Als Ana abrupt ihre Hände von seinem Nacken löste und einen Schritt zurück machte, ließ Danilo die angehaltene Luft mit einem anerkennenden Pfiff entweichen. „Das war unerwartet.“

Ana fasste sich an ihre Wangen, die auch ganz ohne Morgenlicht geglüht hätten. „Ich habe keine Ahnung, woher das kam, ehrlich“, stammelte sie mit aufgerissenen Augen.

Danilo gluckste. Ana wickelte ihre Hände in ihrem T-Shirt ein und suchte so buchstäblich händeringend nach einer situationsangemessenen Bemerkung. Die Wörter stolperten in ihrem Kopf allerdings so heillos übereinander, dass ein Unfall vorprogrammiert war und es haperte ihr auch schlicht an einer schlüssigen Erklärung dafür, dass sie wie eine ausgehungerte Hyäne über ihn hergefallen war.

„Das ist mit Abstand das Beste, was mir seit Wochen passiert ist“, erklärte Danilo und wischte sich mit dem Daumen die Mundwinkel ab.

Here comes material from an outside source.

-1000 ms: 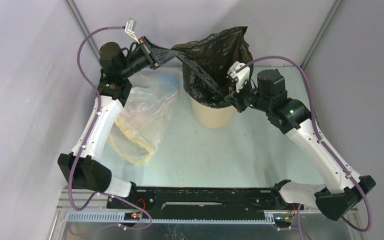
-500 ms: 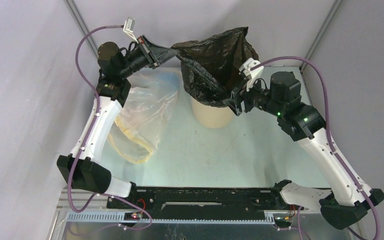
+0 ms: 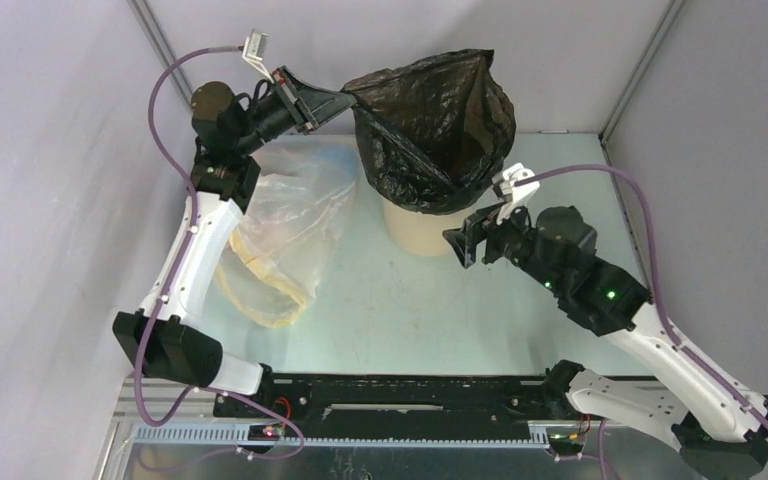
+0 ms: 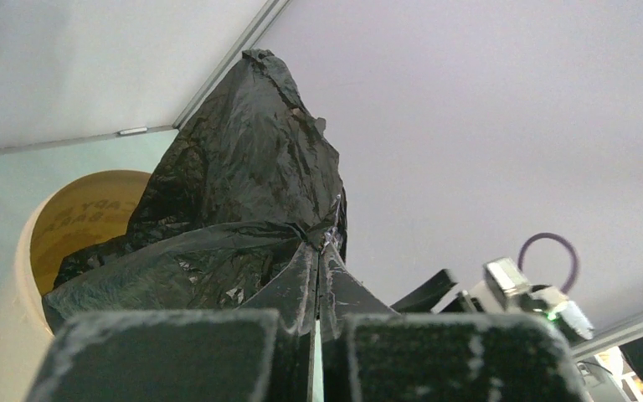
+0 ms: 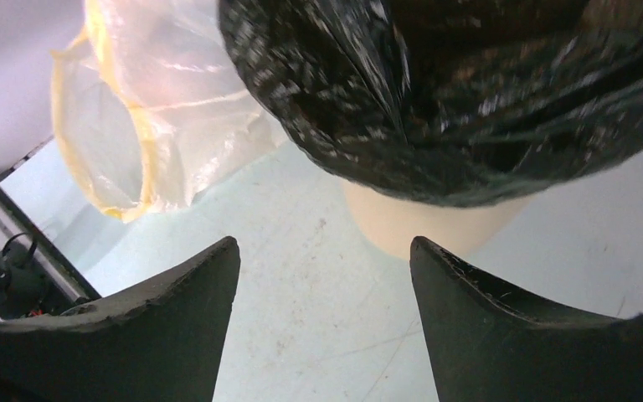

Ana lachte zittrig. Sie wünschte sich sehnlichst, sie könnte an Ort und Stelle in ihre Einzelteile zerfallen, so dass ihr Kopf sich nicht mehr dafür verantworten müsste, was ihre restlichen Körperteile anstellten. Am Ende hielt sie einfach den Mund, konzentrierte sich stattdessen darauf, nach außen hin eine beherrschte Fassade aufrechtzuerhalten und trat wieder zu ihm an die Brüstung.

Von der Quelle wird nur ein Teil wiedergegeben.